Conditional expectation

CLP_PS

New Member
Hi everyone,
I've usually seen the conditional mean of X_n given X_1,X_2,….X_n-1 expressed as shown on p. 5 of:
http://www.math.uiuc.edu/~r-ash/Stat/StatLec21-25.pdf
or in Appendix B of Greene's Econometrics textbook.

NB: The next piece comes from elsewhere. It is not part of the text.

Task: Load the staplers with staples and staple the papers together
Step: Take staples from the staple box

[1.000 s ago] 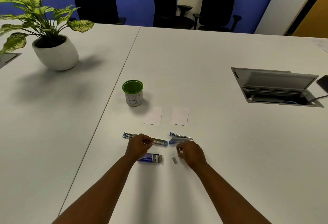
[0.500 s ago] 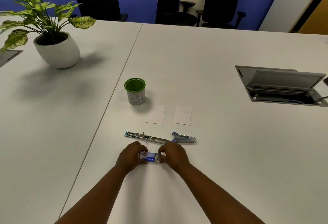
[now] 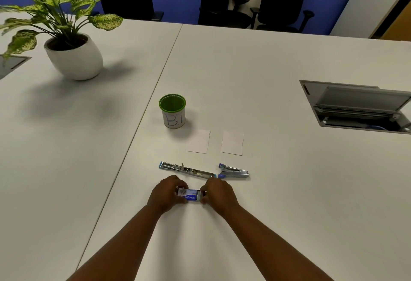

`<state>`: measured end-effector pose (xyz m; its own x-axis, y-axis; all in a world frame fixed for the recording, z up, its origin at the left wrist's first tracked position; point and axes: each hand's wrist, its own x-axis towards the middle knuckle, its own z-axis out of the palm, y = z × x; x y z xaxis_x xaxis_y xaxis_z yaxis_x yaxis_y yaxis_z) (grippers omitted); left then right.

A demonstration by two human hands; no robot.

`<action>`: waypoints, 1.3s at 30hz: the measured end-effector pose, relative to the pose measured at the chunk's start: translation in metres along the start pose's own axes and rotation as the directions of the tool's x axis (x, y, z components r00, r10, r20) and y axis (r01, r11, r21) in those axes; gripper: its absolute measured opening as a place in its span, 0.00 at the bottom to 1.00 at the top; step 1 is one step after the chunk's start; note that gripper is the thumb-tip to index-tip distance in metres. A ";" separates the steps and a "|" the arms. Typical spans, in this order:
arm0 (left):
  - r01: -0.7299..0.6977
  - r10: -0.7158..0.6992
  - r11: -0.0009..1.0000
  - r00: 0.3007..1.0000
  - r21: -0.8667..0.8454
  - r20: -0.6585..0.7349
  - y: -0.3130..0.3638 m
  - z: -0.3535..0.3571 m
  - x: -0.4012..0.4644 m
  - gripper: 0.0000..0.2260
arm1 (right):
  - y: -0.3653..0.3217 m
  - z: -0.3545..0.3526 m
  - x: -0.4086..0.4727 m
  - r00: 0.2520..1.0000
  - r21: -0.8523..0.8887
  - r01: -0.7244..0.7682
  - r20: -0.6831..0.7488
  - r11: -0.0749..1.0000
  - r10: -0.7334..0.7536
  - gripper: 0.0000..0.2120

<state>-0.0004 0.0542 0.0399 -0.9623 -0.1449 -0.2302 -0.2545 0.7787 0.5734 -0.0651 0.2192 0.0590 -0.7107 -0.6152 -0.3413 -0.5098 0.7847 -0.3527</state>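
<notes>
There are two staplers on the white table point(image 3: 289, 191): the open stapler point(image 3: 186, 170), unfolded flat, on the left, and the closed stapler point(image 3: 233, 171) just to its right, their ends almost touching. Two small papers point(image 3: 198, 141) lie side by side a little farther, near one green cup point(image 3: 172, 111). One staple box point(image 3: 189, 195) is near the person, between the two hands. The left hand point(image 3: 165, 196) pinches its left end with curled fingers, and the right hand point(image 3: 219, 195) pinches its right end, where the inner tray seems to stick out. The fingertips cover both ends, so the staples inside are hard to make out. One potted plant point(image 3: 73, 56) stands far left.
</notes>
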 end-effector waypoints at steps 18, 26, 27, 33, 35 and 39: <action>-0.075 0.060 0.990 0.991 -0.122 -0.122 0.011 -0.004 0.000 0.15 | 0.010 -0.012 -0.004 0.832 0.923 -0.356 0.243 0.144 0.498 0.08; -0.139 0.105 0.965 0.982 -0.221 -0.156 0.020 -0.006 0.003 0.17 | 0.012 -0.012 -0.004 0.832 0.944 -0.301 0.192 0.135 0.520 0.09; -0.142 0.109 0.966 0.981 -0.218 -0.159 0.022 -0.007 0.003 0.17 | 0.012 -0.012 -0.004 0.829 0.943 -0.303 0.189 0.140 0.526 0.09; -0.180 0.147 0.962 0.975 -0.204 -0.166 0.033 -0.009 0.007 0.18 | 0.009 -0.015 -0.003 0.823 0.948 -0.288 0.172 0.137 0.542 0.04; -0.175 0.141 0.964 0.975 -0.201 -0.173 0.034 -0.009 0.008 0.18 | 0.010 -0.015 -0.004 0.826 0.956 -0.262 0.153 0.130 0.543 0.04; -0.173 0.136 0.965 0.973 -0.198 -0.187 0.038 -0.009 0.008 0.18 | 0.008 -0.015 -0.001 0.817 0.968 -0.238 0.153 0.084 0.555 0.05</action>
<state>-0.0187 0.0774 0.0668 -0.9888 -0.1493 0.0005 -0.0986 0.6556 0.7487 -0.0757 0.2278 0.0696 -0.7901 -0.0788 -0.6079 0.5952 0.1382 -0.7916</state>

In a Journal of Finance article, I've recently come across this alternative way of expressing the conditional mean:

E(X_n|X_1,X_2) = E(X_n) + {Cov[X_n - E(X_n), X_2|X_1]/Var(X_2|X_1)}*[X_2 - E(X_2|X_1)]

All variables are normal.

Could anyone help me understand how they got there?

Chiara

BGM

TS Contributor
First of all you need the standard result of conditional distribution:

http://en.wikipedia.org/wiki/Multivariate_normal_distribution#Conditional_distributions

Intuition: It will be easy to see that

$E[X_n|X_2 = x_2] = E[X_n] + \frac {Cov[X_n, X_2]} {Var[X_2]} (x_2 - E[X_2])$

which is a standard result seen in regression.

Since this results holds $\forall x_2 \in \mathbb{R}$, and thus

$E[X_n|X_2] = E[X_n] + \frac {Cov[X_n, X_2]} {Var[X_2]} (X_2 - E[X_2])$

and it will be tempting to put the conditional $X_1$ inside to reach the conclusion. To verify this we can do the following calculation.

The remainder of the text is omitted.